**Exercise details**
Please restate the data word for word.

**Data excerpt**

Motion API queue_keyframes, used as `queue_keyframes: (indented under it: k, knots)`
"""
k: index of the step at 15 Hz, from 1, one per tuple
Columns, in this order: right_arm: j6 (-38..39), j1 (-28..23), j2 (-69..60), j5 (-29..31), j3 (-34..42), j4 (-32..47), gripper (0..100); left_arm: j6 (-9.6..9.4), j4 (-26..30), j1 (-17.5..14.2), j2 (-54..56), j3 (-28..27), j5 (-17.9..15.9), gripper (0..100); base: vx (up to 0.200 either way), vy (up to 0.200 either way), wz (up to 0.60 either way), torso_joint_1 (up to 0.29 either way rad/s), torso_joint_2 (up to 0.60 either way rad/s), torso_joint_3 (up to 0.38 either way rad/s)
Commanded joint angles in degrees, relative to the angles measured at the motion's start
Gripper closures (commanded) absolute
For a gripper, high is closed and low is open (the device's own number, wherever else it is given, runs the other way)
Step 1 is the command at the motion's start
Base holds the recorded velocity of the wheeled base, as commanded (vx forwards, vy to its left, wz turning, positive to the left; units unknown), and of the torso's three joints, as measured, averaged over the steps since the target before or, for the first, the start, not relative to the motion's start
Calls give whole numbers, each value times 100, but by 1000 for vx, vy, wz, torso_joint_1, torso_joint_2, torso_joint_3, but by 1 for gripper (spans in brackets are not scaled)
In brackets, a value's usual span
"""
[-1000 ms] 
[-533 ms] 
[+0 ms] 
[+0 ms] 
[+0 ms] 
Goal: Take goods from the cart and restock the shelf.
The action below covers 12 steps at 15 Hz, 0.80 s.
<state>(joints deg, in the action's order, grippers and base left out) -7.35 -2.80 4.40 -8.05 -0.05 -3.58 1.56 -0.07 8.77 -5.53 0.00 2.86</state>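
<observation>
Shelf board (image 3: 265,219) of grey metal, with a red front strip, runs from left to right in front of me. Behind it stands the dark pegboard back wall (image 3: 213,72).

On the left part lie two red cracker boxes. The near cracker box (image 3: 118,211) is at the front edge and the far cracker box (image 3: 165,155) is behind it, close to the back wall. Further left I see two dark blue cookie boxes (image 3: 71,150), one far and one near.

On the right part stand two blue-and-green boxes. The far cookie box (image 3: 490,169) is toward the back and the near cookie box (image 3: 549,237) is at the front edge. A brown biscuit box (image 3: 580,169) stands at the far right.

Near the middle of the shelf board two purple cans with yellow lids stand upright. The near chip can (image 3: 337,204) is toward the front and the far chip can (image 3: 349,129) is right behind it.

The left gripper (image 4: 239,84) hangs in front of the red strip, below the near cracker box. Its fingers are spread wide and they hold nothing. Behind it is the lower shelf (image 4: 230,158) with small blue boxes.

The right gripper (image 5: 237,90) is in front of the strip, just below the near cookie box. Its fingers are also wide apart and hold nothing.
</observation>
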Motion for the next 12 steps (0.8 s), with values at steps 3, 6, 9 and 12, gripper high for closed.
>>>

**Expected answer**
Motion API queue_keyframes, used as `queue_keyframes: (indented under it: k, knots)`
"""
k: index of the step at 15 Hz, from 1, one per tuple
Columns, in this order: right_arm: j6 (-38..39), j1 (-28..23), j2 (-69..60), j5 (-29..31), j3 (-34..42), j4 (-32..47), gripper (0..100); left_arm: j6 (-9.6..9.4), j4 (-26..30), j1 (-17.5..14.2), j2 (-54..56), j3 (-28..27), j5 (-17.9..15.9), gripper (0..100); base: vx (up to 0.200 either way), vy (up to 0.200 either way), wz (up to 0.60 either way), torso_joint_1 (up to 0.29 either way rad/s), torso_joint_2 (up to 0.60 either way rad/s), torso_joint_3 (up to 0.38 either way rad/s)
Commanded joint angles in degrees, relative to the angles measured at the motion's start
Gripper closures (commanded) absolute
For a gripper, high is closed and low is open (the device's own number, wherever else it is given, runs the other way)
Step 1 is the command at the motion's start
Base holds the recorded velocity of the wheeled base, as commanded (vx forwards, vy to its left, wz turning, positive to the left; units unknown), and of the torso's three joints, as measured, averaged over the steps since the target before or, for the first, the start, not relative to the motion's start
Calls give whole numbers, each value times 100, but by 1000 for vx, vy, wz, torso_joint_1, torso_joint_2, torso_joint_3, but by 1 for gripper (spans in brackets are not scaled)
In brackets, a value's usual span
"""
[-1000 ms] 
[-533 ms] 
[+0 ms] 
[+0 ms] 
[+0 ms] 
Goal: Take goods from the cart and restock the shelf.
The action below covers 12 steps at 15 Hz, 0.80 s.
<state>(joints deg, in the action's order, grippers and base left out) -7.35 -2.80 4.40 -8.05 -0.05 -3.58 1.56 -0.07 8.77 -5.53 0.00 2.86</state>
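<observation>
Shelf board (image 3: 265,219) of grey metal, with a red front strip, runs from left to right in front of me. Behind it stands the dark pegboard back wall (image 3: 213,72).

On the left part lie two red cracker boxes. The near cracker box (image 3: 118,211) is at the front edge and the far cracker box (image 3: 165,155) is behind it, close to the back wall. Further left I see two dark blue cookie boxes (image 3: 71,150), one far and one near.

On the right part stand two blue-and-green boxes. The far cookie box (image 3: 490,169) is toward the back and the near cookie box (image 3: 549,237) is at the front edge. A brown biscuit box (image 3: 580,169) stands at the far right.

Near the middle of the shelf board two purple cans with yellow lids stand upright. The near chip can (image 3: 337,204) is toward the front and the far chip can (image 3: 349,129) is right behind it.

The left gripper (image 4: 239,84) hangs in front of the red strip, below the near cracker box. Its fingers are spread wide and they hold nothing. Behind it is the lower shelf (image 4: 230,158) with small blue boxes.

The right gripper (image 5: 237,90) is in front of the strip, just below the near cookie box. Its fingers are also wide apart and hold nothing.
</observation>
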Motion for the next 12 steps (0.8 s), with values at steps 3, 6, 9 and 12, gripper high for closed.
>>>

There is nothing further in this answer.